-- COLLECTED DATA follows --

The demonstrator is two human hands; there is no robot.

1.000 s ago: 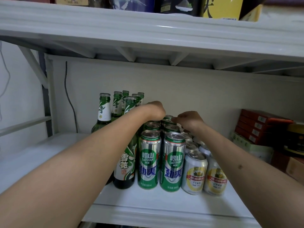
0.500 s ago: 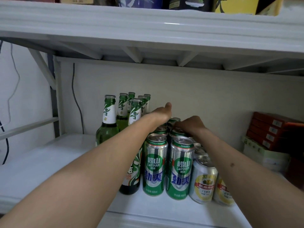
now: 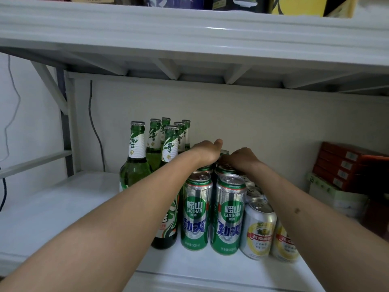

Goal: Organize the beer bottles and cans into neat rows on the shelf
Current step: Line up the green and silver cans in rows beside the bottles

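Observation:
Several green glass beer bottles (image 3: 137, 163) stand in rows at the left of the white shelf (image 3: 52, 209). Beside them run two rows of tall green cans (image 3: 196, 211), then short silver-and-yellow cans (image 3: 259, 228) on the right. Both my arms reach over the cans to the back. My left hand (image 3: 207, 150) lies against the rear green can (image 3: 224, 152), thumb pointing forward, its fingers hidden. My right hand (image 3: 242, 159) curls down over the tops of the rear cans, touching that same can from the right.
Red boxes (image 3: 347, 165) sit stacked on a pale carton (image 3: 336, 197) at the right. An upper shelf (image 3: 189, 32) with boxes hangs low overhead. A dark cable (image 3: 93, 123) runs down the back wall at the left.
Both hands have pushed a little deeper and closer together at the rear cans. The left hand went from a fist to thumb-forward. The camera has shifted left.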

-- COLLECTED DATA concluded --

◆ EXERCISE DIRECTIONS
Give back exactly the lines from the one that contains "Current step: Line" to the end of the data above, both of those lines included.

◆ ANSWER BOX
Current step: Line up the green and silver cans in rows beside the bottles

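Observation:
Several green glass beer bottles (image 3: 137, 163) stand in rows at the left of the white shelf (image 3: 52, 209). Beside them run two rows of tall green cans (image 3: 196, 211), then short silver-and-yellow cans (image 3: 259, 228) on the right. Both my arms reach over the cans to the back. My left hand (image 3: 207, 150) lies against the rear green can (image 3: 224, 152), thumb pointing forward, its fingers hidden. My right hand (image 3: 242, 159) curls down over the tops of the rear cans, touching that same can from the right.
Red boxes (image 3: 347, 165) sit stacked on a pale carton (image 3: 336, 197) at the right. An upper shelf (image 3: 189, 32) with boxes hangs low overhead. A dark cable (image 3: 93, 123) runs down the back wall at the left.
Both hands have pushed a little deeper and closer together at the rear cans. The left hand went from a fist to thumb-forward. The camera has shifted left.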

No more is needed to finish this exercise.